Contourner le Parlement
La goutte d’eau qui fit déborder le vase fut la procédure utilisée par le général de Gaulle pour imposer une réforme à laquelle il tenait beaucoup : l’élection du chef de l’Etat au suffrage universel qui lui avait été inspirée, dit-on, au constat des attentats perpétrés contre
sa personne par les activistes de l’Algérie française. Ne voulant pas de “vice-président” à l’américaine, le chef de l’Etat pensait que la plus haute fonction de l’Exécutif ne pouvait être assumée qu’après “la rencontre d’un homme et d’un peuple”. Elu lui-même au départ par un “collège de notables” selon un mode de désignation prévu par la nouvelle Constitution mais qui ne servit qu’une fois, il souhaitait que les règles changent et que les choses aillent vite. Il a donc recherché l’assentiment direct des Français par référendum
en contournant la lourde procédure de révision contraignant notamment à un vote de deux assemblées réunies en Congrès, après adoption par chacune d’une résolution en termes identiques. Le tollé fut magistral. Lors d’un congrès du parti radical, le président du Sénat
Gaston Monnerville parla de “forfaiture”. La plupart des juristes, les membres du Conseil d’Etat et, semble-t-il, du conseil constitutionnel – dont l’avis resta secret – se déclarèrent défavorables à la méthode. Il ne restait plus à Georges Pompidou, encore jeune dans la fonction (nous étions en octobre et il avait été nommé en avril) qu’à affronter l’Assemblée. Il le fit à sa manière, à laquelle on ne prêta pas beaucoup d’attention sur le moment, alors qu’elle révélait déjà le fin politique. A la tribune, il s’acquitta de sa mission par une déclaration nette et précise qui ne laissait pas deviner la moindre désobéissance face au dessein élyséen. Dans la coulisse, il exhorta et s’arrangea pour que c le chef de l’Etat à plus de souplesse et s’arrangea pour que cela se sache, grâce à des relais dans la presse écrite notamment. Il avait entrevu qu’une motion de censure le mettant en minorité serait perçue, derrière le camouflet parlementaire infligé au général de Gaulle, comme l’échec personnel de son Premier ministre. Rien n’infléchit cependant la volonté du fondateur de la Ve et, dans deux allocutions relayées par la radio-télévision, le président de la République fit bien comprendre que, par le référendum, le peuple déciderait et non les parlementaires. D’où l’accusation de “plébiscite bonapartiste” en référence à Napoléon III qui rétablit l’Empire et mit à bas la République après avoir fait ratifier un coup d’Etat par référendum…

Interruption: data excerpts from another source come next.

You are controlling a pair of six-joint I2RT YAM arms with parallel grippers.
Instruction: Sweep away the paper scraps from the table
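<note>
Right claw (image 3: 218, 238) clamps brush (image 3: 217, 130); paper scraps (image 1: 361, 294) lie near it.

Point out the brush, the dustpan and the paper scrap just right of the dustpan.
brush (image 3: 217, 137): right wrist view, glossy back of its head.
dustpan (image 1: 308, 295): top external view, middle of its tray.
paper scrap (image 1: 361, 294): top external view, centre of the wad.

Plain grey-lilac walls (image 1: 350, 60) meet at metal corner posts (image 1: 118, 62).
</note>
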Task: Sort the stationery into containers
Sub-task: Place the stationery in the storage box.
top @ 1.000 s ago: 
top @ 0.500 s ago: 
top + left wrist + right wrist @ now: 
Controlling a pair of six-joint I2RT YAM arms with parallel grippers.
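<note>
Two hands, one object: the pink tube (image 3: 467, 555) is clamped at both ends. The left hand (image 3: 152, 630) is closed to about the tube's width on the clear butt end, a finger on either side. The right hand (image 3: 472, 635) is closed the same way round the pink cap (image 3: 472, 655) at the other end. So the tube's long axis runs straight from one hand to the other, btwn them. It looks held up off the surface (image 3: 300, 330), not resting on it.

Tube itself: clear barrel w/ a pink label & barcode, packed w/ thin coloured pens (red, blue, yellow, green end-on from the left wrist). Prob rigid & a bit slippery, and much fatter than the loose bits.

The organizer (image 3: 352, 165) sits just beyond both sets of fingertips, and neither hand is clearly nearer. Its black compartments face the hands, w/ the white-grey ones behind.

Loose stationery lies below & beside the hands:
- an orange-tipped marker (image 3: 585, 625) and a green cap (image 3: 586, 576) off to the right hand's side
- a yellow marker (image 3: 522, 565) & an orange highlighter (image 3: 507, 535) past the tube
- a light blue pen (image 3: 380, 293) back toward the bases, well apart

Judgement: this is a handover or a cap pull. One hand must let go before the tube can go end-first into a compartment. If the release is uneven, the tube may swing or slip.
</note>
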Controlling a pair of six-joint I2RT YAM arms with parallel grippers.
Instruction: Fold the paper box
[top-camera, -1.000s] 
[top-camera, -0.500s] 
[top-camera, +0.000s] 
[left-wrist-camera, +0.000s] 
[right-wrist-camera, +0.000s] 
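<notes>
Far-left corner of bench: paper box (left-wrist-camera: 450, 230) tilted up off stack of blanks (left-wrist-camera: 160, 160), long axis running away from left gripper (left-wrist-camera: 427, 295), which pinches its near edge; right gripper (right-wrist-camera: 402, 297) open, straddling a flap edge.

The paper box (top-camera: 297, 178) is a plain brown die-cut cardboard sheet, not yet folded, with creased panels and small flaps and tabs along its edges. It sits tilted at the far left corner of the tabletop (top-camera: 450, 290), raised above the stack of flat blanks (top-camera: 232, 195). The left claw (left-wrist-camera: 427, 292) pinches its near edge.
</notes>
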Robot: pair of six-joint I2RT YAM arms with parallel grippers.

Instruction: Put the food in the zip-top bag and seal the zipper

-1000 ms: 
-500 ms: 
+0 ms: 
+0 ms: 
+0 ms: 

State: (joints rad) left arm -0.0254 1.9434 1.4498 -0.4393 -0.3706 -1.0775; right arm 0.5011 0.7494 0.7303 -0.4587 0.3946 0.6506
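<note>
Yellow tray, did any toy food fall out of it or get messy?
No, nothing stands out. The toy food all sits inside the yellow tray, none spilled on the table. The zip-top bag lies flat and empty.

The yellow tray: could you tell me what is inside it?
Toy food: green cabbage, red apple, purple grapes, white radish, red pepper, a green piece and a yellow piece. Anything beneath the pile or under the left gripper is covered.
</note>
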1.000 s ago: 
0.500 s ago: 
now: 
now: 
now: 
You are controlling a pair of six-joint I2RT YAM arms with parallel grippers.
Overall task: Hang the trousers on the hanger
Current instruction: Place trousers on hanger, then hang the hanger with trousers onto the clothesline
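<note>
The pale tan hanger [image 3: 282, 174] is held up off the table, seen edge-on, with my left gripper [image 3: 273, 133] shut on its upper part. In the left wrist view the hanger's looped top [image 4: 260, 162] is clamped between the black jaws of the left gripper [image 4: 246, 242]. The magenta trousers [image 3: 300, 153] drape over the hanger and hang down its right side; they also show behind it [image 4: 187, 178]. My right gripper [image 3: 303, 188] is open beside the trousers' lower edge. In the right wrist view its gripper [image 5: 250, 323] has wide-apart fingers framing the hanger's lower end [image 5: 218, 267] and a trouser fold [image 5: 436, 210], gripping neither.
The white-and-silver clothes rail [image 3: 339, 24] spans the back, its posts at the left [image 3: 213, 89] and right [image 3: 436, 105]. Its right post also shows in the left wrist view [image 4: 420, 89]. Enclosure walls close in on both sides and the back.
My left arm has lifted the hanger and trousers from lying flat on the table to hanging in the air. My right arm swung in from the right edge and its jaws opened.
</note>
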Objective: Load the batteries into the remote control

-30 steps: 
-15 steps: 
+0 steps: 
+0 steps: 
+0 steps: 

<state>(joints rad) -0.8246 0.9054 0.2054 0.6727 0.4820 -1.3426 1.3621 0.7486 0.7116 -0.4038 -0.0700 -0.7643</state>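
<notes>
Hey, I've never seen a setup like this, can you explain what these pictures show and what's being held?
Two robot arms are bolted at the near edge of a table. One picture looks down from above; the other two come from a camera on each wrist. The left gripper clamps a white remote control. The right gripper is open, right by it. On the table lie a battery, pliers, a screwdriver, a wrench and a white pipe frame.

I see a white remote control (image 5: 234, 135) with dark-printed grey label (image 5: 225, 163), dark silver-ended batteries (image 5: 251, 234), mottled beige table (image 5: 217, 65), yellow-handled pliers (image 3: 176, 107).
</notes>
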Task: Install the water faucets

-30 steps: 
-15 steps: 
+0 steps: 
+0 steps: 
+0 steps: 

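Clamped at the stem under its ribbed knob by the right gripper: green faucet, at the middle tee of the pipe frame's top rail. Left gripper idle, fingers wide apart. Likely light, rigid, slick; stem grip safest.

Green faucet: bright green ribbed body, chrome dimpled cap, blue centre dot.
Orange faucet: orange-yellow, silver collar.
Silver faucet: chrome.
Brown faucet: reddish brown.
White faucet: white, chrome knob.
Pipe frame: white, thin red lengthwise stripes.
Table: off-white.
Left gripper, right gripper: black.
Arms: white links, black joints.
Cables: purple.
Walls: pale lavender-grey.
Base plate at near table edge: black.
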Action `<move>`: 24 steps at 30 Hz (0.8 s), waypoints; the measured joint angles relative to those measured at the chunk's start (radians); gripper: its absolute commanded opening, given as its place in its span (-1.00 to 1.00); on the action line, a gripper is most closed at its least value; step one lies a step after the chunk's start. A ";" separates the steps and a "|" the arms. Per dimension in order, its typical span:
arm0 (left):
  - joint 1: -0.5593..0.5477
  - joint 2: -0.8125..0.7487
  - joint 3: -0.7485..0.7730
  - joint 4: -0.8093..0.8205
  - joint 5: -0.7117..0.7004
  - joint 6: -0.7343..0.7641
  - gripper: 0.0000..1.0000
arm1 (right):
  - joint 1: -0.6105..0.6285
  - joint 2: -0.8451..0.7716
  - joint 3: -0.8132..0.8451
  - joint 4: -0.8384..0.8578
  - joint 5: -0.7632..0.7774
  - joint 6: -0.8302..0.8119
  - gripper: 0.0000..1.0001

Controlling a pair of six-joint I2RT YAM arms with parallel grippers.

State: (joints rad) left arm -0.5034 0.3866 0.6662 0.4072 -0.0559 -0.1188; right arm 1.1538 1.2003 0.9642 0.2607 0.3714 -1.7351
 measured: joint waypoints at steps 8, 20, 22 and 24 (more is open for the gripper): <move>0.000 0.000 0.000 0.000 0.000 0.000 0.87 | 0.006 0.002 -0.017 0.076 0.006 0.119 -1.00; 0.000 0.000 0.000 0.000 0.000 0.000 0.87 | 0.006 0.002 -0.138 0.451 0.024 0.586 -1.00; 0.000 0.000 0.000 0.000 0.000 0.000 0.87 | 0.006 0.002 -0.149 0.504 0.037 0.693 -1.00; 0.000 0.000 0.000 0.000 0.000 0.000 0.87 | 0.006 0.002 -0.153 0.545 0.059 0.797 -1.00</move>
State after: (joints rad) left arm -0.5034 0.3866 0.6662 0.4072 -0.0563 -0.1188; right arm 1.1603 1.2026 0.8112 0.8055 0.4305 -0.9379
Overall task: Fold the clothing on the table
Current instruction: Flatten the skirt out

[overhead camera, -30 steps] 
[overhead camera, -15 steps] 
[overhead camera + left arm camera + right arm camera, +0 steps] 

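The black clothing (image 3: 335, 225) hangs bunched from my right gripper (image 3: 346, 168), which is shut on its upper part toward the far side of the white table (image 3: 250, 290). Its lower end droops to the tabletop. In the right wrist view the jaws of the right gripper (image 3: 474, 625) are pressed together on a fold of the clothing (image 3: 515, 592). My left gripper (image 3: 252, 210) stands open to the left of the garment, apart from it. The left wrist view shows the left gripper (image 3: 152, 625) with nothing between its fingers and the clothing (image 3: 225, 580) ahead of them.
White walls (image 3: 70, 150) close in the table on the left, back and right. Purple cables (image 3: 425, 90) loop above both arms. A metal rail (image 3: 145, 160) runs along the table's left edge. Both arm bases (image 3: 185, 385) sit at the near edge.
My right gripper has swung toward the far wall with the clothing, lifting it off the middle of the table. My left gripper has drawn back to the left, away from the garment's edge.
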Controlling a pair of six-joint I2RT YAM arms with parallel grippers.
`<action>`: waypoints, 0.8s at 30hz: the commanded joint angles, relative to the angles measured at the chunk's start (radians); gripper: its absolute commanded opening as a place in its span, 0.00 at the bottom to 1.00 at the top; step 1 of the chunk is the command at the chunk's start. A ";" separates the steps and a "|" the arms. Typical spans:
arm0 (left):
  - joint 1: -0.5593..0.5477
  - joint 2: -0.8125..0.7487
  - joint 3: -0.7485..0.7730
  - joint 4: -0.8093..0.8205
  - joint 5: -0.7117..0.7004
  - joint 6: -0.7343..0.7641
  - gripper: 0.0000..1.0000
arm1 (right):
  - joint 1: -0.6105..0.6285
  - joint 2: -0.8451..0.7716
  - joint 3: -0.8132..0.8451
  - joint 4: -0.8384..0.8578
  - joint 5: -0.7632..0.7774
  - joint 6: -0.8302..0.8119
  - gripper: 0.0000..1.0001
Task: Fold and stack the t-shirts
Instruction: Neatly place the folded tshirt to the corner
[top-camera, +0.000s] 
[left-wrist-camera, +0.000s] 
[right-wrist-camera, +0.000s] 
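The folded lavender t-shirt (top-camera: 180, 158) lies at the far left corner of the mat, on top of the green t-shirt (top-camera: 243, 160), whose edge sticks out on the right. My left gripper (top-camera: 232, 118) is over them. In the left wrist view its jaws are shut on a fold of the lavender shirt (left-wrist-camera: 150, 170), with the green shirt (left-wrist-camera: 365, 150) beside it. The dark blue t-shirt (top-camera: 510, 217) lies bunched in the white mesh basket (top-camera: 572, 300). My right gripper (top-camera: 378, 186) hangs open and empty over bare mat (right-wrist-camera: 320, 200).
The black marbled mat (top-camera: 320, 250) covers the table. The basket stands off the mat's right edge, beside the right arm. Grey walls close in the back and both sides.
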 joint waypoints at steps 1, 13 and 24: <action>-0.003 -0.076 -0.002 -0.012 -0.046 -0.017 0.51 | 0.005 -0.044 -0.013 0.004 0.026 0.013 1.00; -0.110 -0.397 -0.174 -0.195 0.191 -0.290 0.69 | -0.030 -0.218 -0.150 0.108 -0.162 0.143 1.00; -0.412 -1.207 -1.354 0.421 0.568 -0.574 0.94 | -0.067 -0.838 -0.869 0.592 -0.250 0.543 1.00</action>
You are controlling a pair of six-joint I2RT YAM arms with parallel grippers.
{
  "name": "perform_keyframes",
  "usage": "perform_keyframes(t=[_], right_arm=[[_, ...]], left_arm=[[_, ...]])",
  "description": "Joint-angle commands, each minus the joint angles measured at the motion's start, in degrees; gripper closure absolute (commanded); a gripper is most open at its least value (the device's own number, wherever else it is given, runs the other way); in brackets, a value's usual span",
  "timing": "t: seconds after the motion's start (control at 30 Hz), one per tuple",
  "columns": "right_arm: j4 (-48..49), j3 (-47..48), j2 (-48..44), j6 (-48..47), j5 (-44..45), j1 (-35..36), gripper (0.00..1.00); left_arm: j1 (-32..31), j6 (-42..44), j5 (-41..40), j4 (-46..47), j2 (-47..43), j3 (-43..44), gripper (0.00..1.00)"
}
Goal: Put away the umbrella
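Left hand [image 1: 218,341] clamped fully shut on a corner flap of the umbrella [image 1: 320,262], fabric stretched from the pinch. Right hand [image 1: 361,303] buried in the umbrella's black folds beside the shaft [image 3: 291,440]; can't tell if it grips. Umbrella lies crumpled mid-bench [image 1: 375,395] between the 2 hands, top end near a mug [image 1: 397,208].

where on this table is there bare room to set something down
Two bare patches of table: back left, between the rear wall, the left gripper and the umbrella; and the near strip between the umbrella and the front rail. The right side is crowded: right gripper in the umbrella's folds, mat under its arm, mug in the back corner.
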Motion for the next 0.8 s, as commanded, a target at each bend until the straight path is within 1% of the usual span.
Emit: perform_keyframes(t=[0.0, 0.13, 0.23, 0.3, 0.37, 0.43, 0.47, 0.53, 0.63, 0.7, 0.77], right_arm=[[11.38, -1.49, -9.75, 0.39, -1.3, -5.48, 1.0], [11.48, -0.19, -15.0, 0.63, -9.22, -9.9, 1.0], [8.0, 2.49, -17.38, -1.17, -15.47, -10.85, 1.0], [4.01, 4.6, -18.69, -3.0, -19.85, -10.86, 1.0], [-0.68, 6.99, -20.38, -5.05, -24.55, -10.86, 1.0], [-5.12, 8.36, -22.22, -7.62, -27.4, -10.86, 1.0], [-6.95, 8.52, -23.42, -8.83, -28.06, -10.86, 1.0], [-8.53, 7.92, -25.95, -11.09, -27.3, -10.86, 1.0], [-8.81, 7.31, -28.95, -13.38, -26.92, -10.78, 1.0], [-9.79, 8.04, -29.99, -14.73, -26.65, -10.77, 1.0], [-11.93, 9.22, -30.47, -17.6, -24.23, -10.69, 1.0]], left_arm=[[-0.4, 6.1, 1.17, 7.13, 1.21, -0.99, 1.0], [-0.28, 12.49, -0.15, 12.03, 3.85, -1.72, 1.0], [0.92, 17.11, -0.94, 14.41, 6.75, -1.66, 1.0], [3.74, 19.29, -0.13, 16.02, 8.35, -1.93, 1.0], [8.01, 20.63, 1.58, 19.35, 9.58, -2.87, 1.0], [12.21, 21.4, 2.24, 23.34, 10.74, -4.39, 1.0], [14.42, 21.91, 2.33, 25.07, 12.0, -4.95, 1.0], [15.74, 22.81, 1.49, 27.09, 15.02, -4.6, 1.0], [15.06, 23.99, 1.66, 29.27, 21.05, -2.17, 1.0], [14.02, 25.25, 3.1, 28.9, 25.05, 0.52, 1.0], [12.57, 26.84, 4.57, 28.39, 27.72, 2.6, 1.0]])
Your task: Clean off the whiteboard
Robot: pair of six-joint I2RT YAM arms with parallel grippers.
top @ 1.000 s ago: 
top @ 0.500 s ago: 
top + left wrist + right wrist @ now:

Initiée par la SFIO (ancêtre du PS), le MRP et les Indépendants, la motion de censure fut votée par 280 députés, sur 480. Parmi eux, la gauche, les radicaux, les démocrates-chrétiens du MRP et même quatre UNR ! Il a été donc été ainsi démontré que l’on pouvait, sous la Ve, “renverser” un gouvernement. Mais la démonstration est restée en réalité toute théorique. Car la Constitution offrait d’autres armes au chef de l’Etat. Le général de Gaulle, au lieu de consulter une personnalité parlementaire pour lui demander de former un
nouveau gouvernement – ainsi que l’aurait fait un président de la IVe – a usé de son droit de dissolution et engagé de cette façon la France politique dans une double campagne : celle du référendum et celle des législatives. Ainsi s’instaura, dans une inévitable cacophonie, une grande discussion – la dernière de cette envergure à notre connaissance – entre tenants du primat présidentiel et défenseurs de la République parlementaire. Les premiers l’emportèrent largement. Non seulement le référendum fut gagné mais les législatives marquèrent la déroute des orateurs les plus virulents en faveur de la motion de censure. Commencée le 4 octobre par sa mise en minorité, la crise s’achève le 5 décembre pour Georges Pompidou, resté très calme dans la tempête. Le chef de l’Etat lui demande de former un nouveau gouvernement. Il va pouvoir reprendre le fil d’une carrière qui le mènera à la magistrature suprême. Quant à l’élection du président de la République au suffrage universel, il est sans doute inutile de rappeler à quel point les Français y sont aujourd’hui attachés.